Teste zunächst, wie weit ein modernes RAW Schatten und Lichter trägt, bevor du zu HDR greifst. Wenn Belichtungsreihen nötig sind, halte Bewegungen im Blick und setze Geisterreduktion maßvoll. Nutze Gradationskurven statt exzessiver Klarheit, und kontrolliere Schwarz- und Weißpunkte. Das Ziel bleibt ein natürlicher Übergang, der Tiefe spürbar macht, ohne künstlichen HDR-Schimmer zu hinterlassen.

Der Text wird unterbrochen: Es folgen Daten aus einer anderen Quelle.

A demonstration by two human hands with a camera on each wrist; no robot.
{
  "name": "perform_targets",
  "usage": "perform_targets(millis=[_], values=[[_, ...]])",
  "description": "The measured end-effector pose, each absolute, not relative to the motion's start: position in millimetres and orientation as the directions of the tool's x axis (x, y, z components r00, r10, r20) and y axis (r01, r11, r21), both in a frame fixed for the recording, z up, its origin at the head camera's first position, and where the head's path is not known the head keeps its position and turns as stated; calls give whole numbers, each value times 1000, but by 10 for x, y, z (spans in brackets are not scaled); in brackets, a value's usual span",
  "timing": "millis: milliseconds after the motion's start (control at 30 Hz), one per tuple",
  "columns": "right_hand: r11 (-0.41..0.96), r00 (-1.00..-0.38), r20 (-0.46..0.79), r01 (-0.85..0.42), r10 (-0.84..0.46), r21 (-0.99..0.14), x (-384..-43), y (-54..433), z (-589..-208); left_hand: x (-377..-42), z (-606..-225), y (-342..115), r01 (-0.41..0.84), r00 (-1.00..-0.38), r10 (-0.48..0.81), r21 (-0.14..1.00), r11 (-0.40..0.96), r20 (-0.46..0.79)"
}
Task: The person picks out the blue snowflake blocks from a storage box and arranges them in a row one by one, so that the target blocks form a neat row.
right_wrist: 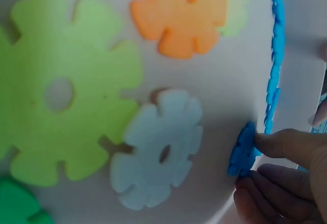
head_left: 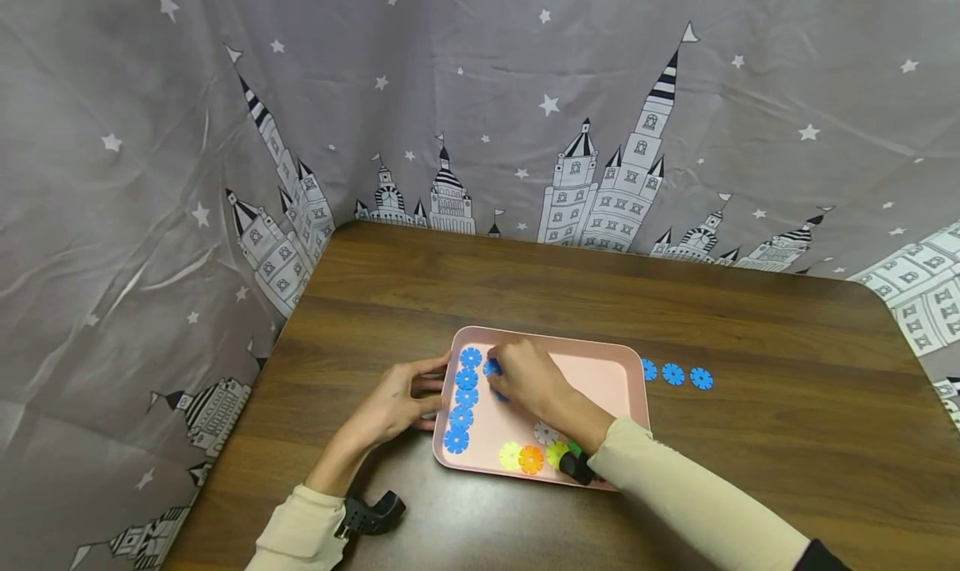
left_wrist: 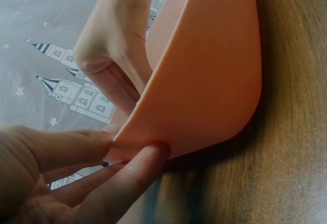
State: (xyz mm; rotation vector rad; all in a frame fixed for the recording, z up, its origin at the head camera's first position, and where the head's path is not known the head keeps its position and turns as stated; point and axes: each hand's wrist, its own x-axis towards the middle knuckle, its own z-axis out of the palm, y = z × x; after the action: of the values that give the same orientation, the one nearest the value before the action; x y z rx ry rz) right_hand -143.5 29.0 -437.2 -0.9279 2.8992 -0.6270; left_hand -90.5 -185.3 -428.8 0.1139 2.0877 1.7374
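Note:
The pink tray lies on the table. My left hand touches the outside of its left wall, fingers mostly straight; in the left wrist view a fingertip presses on that wall. Inside the tray, my right hand pinches a blue notched plastic disc between thumb and fingers near the tray floor. Part of this disc is hidden by the fingers. To the left of it, several blue discs form a column along the left wall. Another blue piece shows beneath the right hand.
Along the tray's near side lie a pale yellow disc, an orange disc, a yellow-green disc and a white disc. A green disc is partly hidden. Three blue discs lie right of the tray.

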Motion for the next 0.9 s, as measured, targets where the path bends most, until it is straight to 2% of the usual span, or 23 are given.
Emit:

Mischlicht von Neon, Kerze und Sonne verlangt ruhige Hand. Beginne mit Weißabgleich und Tönung, korrigiere dann HSL selektiv, um übersteuerte Kanäle zu bändigen. Achte auf Lippen- und Schattennuancen, vermeide Magenta-Stiche. Nutze lokale WB-Anpassungen nur sparsam. Ein kurzer Hauttöne-Test über mehrere Bilder sichert Konsistenz und verhindert, dass Serien lebendig, aber unfreiwillig inkohärent wirken.